I have no idea why I just explained all of that to him, and I utterly loathe that I’ve now initiated a conversation. I put the pan on the stove, grab the edges of the parchment paper, pull it out along with the brownies, and set them on a wire rack to cool.

“Can I try one of those?” he asks.

I can actually hear the chocolate-lust in his voice.

“No!” I snap.

“Why?”

“Because they’re mine.”

“What are you, five?” he accuses.

I realize that on some level I am acting like a five-year-old.

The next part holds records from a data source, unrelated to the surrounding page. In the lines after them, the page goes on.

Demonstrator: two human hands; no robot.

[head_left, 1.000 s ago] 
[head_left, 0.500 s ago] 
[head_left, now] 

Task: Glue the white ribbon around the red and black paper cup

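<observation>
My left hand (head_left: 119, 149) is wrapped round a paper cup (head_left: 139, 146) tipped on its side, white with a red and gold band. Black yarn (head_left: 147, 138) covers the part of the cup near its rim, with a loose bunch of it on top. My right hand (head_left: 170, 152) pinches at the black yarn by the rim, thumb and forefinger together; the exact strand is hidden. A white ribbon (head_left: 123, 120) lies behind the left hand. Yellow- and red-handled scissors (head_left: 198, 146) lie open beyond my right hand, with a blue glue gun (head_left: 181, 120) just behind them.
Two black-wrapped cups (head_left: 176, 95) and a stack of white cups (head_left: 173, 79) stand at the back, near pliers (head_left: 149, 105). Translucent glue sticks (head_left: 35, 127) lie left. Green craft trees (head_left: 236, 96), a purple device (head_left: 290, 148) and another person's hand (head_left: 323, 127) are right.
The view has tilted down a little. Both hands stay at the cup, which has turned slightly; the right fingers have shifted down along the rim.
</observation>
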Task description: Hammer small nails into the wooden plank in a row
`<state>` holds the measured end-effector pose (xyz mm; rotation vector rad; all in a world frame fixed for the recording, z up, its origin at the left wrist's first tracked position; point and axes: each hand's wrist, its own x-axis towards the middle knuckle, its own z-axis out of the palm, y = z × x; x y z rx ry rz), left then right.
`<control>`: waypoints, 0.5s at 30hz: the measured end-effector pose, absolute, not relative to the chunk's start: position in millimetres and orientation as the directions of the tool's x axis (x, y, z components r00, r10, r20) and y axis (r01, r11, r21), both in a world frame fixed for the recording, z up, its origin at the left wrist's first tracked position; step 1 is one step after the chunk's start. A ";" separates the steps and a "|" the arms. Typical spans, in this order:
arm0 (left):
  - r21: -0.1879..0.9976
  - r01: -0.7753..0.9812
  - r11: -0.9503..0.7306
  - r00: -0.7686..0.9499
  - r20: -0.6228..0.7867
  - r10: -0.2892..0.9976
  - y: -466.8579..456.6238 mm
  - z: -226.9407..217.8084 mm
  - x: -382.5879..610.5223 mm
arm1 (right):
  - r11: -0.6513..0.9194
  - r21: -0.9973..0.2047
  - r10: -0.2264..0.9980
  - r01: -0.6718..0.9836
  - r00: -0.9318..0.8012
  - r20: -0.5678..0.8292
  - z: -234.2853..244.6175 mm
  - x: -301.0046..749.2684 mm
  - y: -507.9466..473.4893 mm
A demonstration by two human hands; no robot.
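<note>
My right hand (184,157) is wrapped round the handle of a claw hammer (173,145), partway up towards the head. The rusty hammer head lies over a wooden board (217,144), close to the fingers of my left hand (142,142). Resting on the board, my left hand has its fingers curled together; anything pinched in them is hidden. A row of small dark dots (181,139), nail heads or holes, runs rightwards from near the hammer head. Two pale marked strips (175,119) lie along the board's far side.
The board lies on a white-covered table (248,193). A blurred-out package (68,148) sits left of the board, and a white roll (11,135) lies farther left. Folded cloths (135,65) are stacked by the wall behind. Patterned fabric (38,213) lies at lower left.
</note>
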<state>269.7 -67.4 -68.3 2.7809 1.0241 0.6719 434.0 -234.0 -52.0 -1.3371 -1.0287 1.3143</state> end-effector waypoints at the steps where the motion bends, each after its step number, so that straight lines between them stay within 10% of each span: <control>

I made the brownies for other people to eat; it’s not as if I can enjoy them myself. But this guy hasn’t done anything but antagonize me since the moment we met, and if he tried the recipe and offered any criticism, I’d have to bash his head in with the brownie tray. Then blood would get all over the already-messy kitchen.

I’m saved from further conversation when the doorbell rings and he turns towards it.

“It’s my door to answer!” I bark.

Taylor just shrugs as if he’s totally unaffected by my attitude and leans back against the countertop. I walk off to the entryway and throw the door back without even checking to see who it is first.

Miko is on the other side of it, looking gorgeous but also sort of as if she just left an outdoor music festival.

Honestly, when did macramé become a thing again?

“Did you just come back from Burning Man?” I ask as she walks past me into the apartment.

She turns towards me with a somber expression.

“It’s too much, right? I knew it was, but I couldn’t help myself.” She lets out a long sigh, as if she’s about to admit something truly upsetting. “Dude, I think I’m finally too old for Urban Outfitters. It used to be just a little edgy, but now everything there is like half-shirts and acid washed and I’m just always going to be too—”

“Asian?” I tease as I follow her back to the kitchen.

She throws me an annoyed look over her shoulder.

“No, short. I was going to say I’ll always be too short to pull it off.”

“Six of one, half a dozen of the other.” I can’t help but smirk at her.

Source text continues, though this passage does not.